>>>>>

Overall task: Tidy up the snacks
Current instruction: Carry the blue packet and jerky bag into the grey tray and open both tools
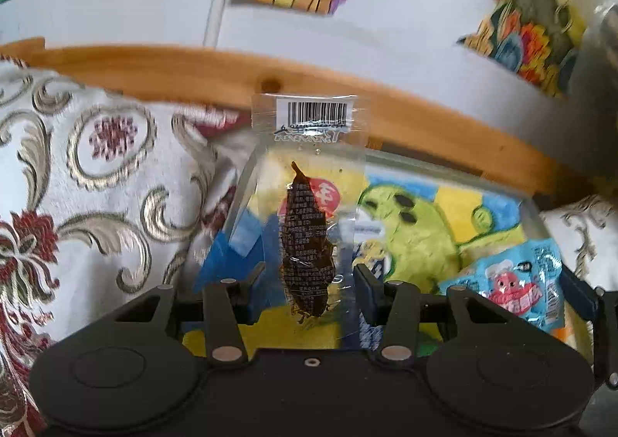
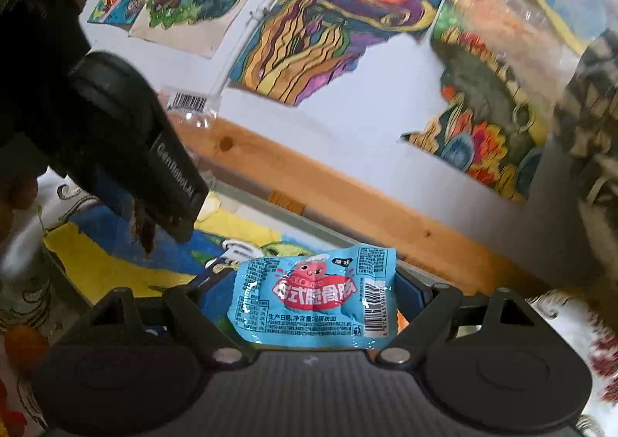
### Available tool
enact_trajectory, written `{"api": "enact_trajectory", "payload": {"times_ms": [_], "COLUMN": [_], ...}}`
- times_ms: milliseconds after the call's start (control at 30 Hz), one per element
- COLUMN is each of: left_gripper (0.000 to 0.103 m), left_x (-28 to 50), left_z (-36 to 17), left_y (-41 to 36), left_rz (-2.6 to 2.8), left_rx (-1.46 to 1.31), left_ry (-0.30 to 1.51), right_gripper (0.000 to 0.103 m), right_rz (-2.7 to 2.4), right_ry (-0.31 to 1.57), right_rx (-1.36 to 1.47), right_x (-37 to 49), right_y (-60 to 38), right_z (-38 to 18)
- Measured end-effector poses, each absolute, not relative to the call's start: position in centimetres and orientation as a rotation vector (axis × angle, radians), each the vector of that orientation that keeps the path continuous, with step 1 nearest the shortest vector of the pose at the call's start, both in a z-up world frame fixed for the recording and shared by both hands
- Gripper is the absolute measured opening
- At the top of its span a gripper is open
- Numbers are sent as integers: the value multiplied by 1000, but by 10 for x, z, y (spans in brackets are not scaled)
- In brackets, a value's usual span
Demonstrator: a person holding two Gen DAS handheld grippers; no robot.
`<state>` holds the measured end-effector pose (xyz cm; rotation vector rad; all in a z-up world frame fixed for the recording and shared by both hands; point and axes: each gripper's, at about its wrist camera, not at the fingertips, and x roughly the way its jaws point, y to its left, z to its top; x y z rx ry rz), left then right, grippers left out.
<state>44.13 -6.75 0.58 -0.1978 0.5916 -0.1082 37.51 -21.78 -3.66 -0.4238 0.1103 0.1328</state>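
Note:
A clear packet [image 1: 309,182] with a dark brown snack and a barcode label stands upright between the fingers of my left gripper [image 1: 309,290], which is shut on its lower part. My right gripper [image 2: 314,282] is shut on a light blue packet [image 2: 314,298] with a red cartoon figure. That blue packet [image 1: 513,282] also shows at the right of the left wrist view, with a right finger [image 1: 579,294] beside it. Both packets hang over a clear plastic bin [image 1: 444,166] with a colourful drawing seen through its bottom. The left gripper [image 2: 174,216] shows at the upper left of the right wrist view.
A wooden rail [image 1: 193,70] runs behind the bin, below a white wall with colourful drawings [image 2: 328,31]. Cushions with a floral pattern [image 1: 96,174] lie to the left and at the far right [image 1: 587,220]. A hand [image 2: 19,193] shows at the left edge.

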Motion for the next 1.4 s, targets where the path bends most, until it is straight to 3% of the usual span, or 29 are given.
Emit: {"api": "enact_trajectory", "payload": {"times_ms": [200,267,300,467,533,700,867,1000,1133,1200,1400], "left_gripper": [48,44,36,37,41,68,83,92,92,100,101], "left_x": [448,449,450,455,454,447,435,421,401,390,348], "left_z": [-2,-4,-4,-10,-11,-5,11,28,48,58,86], "left_y": [-70,-72,-73,-75,-75,-72,-70,-68,-67,-66,-65], "left_rz": [-105,-106,-107,-108,-96,-70,-57,-55,-51,-48,-50], "left_rx": [-176,-165,-159,-157,-163,-168,-170,-162,-162,-156,-128], "left_ry": [635,650,655,687,692,679,647,614,571,552,484], "right_gripper": [88,89,89,91,94,100,103,103,103,103,103], "right_rz": [156,159,160,164,159,147,122,109,94,86,72], "right_ry": [149,159,162,180,175,165,145,103,61,45,3], "right_rx": [-421,-414,-415,-410,-413,-406,-398,-379,-339,-315,-247], "right_x": [381,382,383,384,383,382,372,358,341,330,294], "right_y": [-215,-215,-215,-216,-215,-216,-216,-217,-223,-226,-235], "right_z": [-43,-43,-44,-44,-44,-37,-27,-13,4,14,41]}}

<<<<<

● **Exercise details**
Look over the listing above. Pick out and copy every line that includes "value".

● **Solution below**
- Numbers are sent as integers: the value multiplied by 1000, but by 10 for x, z, y (spans in brackets are not scaled)
- In brackets, a value's usual span

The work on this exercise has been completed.